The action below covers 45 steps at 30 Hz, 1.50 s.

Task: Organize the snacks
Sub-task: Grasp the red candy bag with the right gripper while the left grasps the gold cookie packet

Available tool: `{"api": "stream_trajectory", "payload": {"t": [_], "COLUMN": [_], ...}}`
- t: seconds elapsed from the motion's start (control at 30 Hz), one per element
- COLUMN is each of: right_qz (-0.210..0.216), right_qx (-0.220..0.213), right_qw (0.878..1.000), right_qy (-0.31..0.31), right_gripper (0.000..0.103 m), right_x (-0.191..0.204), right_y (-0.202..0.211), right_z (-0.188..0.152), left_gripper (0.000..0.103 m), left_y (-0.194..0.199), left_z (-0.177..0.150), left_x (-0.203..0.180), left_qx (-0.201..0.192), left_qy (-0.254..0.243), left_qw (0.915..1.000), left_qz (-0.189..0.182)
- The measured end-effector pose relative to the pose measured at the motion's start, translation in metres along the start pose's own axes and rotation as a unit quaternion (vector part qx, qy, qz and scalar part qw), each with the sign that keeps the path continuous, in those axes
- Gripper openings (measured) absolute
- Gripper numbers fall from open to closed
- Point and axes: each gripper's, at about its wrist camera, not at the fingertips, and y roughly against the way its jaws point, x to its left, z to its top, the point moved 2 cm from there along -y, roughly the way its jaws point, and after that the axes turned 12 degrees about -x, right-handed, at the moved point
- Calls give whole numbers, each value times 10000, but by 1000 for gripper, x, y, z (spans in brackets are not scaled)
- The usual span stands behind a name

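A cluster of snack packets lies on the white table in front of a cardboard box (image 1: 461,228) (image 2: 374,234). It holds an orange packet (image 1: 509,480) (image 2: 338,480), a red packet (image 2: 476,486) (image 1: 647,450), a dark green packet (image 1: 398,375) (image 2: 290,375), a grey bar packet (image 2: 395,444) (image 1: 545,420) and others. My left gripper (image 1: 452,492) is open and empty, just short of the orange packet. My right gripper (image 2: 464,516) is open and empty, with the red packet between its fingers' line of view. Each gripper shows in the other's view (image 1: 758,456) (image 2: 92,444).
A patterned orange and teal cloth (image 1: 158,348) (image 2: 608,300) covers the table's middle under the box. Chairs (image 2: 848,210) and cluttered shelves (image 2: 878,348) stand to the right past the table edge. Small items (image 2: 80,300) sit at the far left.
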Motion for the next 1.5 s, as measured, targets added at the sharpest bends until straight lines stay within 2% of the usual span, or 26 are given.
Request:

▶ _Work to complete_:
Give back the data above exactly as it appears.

▶ _Your solution_:
The action below covers 45 steps at 30 Hz, 1.50 s.

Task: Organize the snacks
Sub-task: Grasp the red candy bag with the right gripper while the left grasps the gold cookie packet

Available tool: `{"api": "stream_trajectory", "payload": {"t": [_], "COLUMN": [_], ...}}`
- t: seconds elapsed from the motion's start (control at 30 Hz), one per element
- COLUMN is each of: right_qz (-0.210..0.216), right_qx (-0.220..0.213), right_qw (0.878..1.000), right_qy (-0.31..0.31), right_gripper (0.000..0.103 m), right_x (-0.191..0.204), right_y (-0.202..0.211), right_z (-0.188..0.152), left_gripper (0.000..0.103 m), left_y (-0.194..0.199), left_z (-0.177..0.150), left_x (-0.203..0.180), left_qx (-0.201..0.192), left_qy (-0.254..0.243), left_qw (0.915..1.000), left_qz (-0.189..0.182)
- The measured end-effector pose relative to the pose measured at the motion's start, translation in metres along the start pose's own axes and rotation as a unit quaternion (vector part qx, qy, qz and scalar part qw), each with the sign that keeps the path continuous, in those axes
- Gripper openings (measured) absolute
- Gripper numbers fall from open to closed
- Point and axes: each gripper's, at about its wrist camera, not at the fingertips, and y roughly against the way its jaws point, x to its left, z to its top, the point moved 2 cm from there along -y, roughly the way its jaws point, and after that the axes turned 12 degrees about -x, right-handed, at the moved point
- Calls give whole numbers, each value times 10000, but by 1000 for gripper, x, y, z (spans in brackets are not scaled)
- The usual span stands behind a name

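A cluster of snack packets lies on the white table in front of a cardboard box (image 1: 461,228) (image 2: 374,234). It holds an orange packet (image 1: 509,480) (image 2: 338,480), a red packet (image 2: 476,486) (image 1: 647,450), a dark green packet (image 1: 398,375) (image 2: 290,375), a grey bar packet (image 2: 395,444) (image 1: 545,420) and others. My left gripper (image 1: 452,492) is open and empty, just short of the orange packet. My right gripper (image 2: 464,516) is open and empty, with the red packet between its fingers' line of view. Each gripper shows in the other's view (image 1: 758,456) (image 2: 92,444).
A patterned orange and teal cloth (image 1: 158,348) (image 2: 608,300) covers the table's middle under the box. Chairs (image 2: 848,210) and cluttered shelves (image 2: 878,348) stand to the right past the table edge. Small items (image 2: 80,300) sit at the far left.
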Motion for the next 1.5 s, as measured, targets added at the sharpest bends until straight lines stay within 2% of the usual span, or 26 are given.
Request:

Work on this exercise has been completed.